> [WHAT THIS TASK INVOLVES]:
Only the lines below from the one containing "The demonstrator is" to the one containing "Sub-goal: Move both" should be repeated, both included and unchanged.

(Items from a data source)
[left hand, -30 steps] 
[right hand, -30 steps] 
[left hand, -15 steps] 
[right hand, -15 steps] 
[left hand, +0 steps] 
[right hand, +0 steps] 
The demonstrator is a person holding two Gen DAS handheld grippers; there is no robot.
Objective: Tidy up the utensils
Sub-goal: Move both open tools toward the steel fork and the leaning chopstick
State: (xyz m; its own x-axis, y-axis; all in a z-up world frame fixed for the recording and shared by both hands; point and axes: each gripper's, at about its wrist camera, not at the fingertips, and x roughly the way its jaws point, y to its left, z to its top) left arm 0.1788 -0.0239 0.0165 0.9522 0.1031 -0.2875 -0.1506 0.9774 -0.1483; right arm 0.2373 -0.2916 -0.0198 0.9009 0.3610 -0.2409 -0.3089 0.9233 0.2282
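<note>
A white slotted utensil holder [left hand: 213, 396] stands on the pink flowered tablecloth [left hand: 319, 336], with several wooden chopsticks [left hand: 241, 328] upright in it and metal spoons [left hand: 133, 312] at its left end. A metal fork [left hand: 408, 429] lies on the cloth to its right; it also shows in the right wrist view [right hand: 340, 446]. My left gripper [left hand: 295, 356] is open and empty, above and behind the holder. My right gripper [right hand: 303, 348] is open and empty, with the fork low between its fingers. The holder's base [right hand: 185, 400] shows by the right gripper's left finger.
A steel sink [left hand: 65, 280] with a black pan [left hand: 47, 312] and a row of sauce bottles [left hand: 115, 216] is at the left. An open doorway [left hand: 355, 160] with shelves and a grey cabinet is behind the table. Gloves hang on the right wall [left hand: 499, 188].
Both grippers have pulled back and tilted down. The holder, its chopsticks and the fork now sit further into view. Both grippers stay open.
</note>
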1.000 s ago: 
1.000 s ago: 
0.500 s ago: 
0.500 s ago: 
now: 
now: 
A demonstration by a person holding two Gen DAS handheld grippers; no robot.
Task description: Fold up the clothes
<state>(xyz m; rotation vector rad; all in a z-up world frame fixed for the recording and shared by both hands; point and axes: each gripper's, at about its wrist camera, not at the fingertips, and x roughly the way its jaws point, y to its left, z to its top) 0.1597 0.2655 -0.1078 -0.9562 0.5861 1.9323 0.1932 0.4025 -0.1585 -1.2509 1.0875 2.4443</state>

> [TASK OUTPUT]:
The demonstrator is a person holding two Gen DAS handheld grippers; there is no robot.
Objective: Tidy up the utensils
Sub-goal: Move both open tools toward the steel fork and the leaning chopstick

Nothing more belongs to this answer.